TASK TO COMPLETE –
Nothing but an exact copy of the data should be given.

DATASET SECTION –
──────────
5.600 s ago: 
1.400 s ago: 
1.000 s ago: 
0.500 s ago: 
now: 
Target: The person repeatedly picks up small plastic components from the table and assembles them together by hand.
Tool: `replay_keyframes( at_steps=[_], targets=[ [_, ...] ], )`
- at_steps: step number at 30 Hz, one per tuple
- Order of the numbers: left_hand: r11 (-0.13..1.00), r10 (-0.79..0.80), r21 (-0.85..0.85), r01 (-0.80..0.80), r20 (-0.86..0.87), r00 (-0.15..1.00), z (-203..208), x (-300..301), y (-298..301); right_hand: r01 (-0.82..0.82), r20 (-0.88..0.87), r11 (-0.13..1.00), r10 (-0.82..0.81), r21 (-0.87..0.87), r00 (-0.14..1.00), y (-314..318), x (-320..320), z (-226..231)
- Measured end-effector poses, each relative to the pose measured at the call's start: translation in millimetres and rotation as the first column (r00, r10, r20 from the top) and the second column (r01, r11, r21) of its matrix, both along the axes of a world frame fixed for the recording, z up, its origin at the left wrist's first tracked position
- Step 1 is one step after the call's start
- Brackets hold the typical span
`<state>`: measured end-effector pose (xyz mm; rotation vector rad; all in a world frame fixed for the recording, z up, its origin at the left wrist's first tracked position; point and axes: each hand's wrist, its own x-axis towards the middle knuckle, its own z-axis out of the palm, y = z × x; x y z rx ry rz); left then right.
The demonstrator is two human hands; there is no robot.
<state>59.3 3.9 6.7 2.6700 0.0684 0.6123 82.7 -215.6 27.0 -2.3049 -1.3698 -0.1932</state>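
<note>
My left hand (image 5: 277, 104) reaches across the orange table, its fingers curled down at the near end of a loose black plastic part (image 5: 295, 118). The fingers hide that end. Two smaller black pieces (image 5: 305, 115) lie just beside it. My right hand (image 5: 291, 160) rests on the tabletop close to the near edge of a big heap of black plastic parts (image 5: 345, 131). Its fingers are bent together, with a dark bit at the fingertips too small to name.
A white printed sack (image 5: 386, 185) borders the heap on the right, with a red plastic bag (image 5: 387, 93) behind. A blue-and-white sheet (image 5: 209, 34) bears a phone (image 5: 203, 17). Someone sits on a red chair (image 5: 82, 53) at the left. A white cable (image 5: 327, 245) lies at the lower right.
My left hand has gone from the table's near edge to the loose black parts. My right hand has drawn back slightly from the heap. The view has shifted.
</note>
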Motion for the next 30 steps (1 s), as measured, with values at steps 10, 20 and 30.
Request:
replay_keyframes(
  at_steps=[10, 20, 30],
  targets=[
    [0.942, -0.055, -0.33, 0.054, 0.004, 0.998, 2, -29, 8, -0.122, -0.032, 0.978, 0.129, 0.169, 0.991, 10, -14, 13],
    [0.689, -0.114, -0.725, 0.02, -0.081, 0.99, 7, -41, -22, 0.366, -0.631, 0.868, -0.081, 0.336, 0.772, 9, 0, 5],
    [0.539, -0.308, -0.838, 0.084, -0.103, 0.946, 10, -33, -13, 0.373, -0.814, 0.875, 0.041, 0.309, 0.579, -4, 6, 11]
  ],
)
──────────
ANSWER FOR THIS EXERCISE –
5.600 s ago: 
1.400 s ago: 
1.000 s ago: 
0.500 s ago: 
now: 
Target: The person repeatedly picks up small plastic components from the table and assembles them together by hand.
Tool: `replay_keyframes( at_steps=[_], targets=[ [_, ...] ], )`
- at_steps: step number at 30 Hz, one per tuple
- Order of the numbers: left_hand: r11 (-0.13..1.00), r10 (-0.79..0.80), r21 (-0.85..0.85), r01 (-0.80..0.80), r20 (-0.86..0.87), r00 (-0.15..1.00), z (-203..208), x (-300..301), y (-298..301); right_hand: r01 (-0.82..0.82), r20 (-0.88..0.87), r11 (-0.13..1.00), r10 (-0.82..0.81), r21 (-0.87..0.87), r00 (-0.14..1.00), y (-314..318), x (-320..320), z (-226..231)
- Measured end-effector poses, each relative to the pose measured at the call's start: translation in millimetres and rotation as the first column (r00, r10, r20 from the top) and the second column (r01, r11, r21) of its matrix, both along the axes of a world frame fixed for the recording, z up, its origin at the left wrist's first tracked position
- Step 1 is one step after the call's start
- Brackets hold the typical span
`<state>`: measured end-effector pose (xyz mm; rotation vector rad; all in a world frame fixed for the recording, z up, its origin at the left wrist's first tracked position; point and axes: each hand's wrist, its own x-axis towards the middle knuckle, its own z-axis out of the palm, y = z × x; x y z rx ry rz); left then right.
The demonstrator is two human hands; there is no robot.
<state>59.3 3.9 6.7 2.6700 0.0684 0.6123 82.7 -215.6 27.0 -2.3049 -1.3698 -0.1932</state>
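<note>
My left hand (image 5: 277, 104) reaches across the orange table, its fingers curled down at the near end of a loose black plastic part (image 5: 295, 118). The fingers hide that end. Two smaller black pieces (image 5: 305, 115) lie just beside it. My right hand (image 5: 291, 160) rests on the tabletop close to the near edge of a big heap of black plastic parts (image 5: 345, 131). Its fingers are bent together, with a dark bit at the fingertips too small to name.
A white printed sack (image 5: 386, 185) borders the heap on the right, with a red plastic bag (image 5: 387, 93) behind. A blue-and-white sheet (image 5: 209, 34) bears a phone (image 5: 203, 17). Someone sits on a red chair (image 5: 82, 53) at the left. A white cable (image 5: 327, 245) lies at the lower right.
My left hand has gone from the table's near edge to the loose black parts. My right hand has drawn back slightly from the heap. The view has shifted.
</note>
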Motion for the next 30 steps (1 s), as measured, with values at steps 10, 20 and 30.
Request:
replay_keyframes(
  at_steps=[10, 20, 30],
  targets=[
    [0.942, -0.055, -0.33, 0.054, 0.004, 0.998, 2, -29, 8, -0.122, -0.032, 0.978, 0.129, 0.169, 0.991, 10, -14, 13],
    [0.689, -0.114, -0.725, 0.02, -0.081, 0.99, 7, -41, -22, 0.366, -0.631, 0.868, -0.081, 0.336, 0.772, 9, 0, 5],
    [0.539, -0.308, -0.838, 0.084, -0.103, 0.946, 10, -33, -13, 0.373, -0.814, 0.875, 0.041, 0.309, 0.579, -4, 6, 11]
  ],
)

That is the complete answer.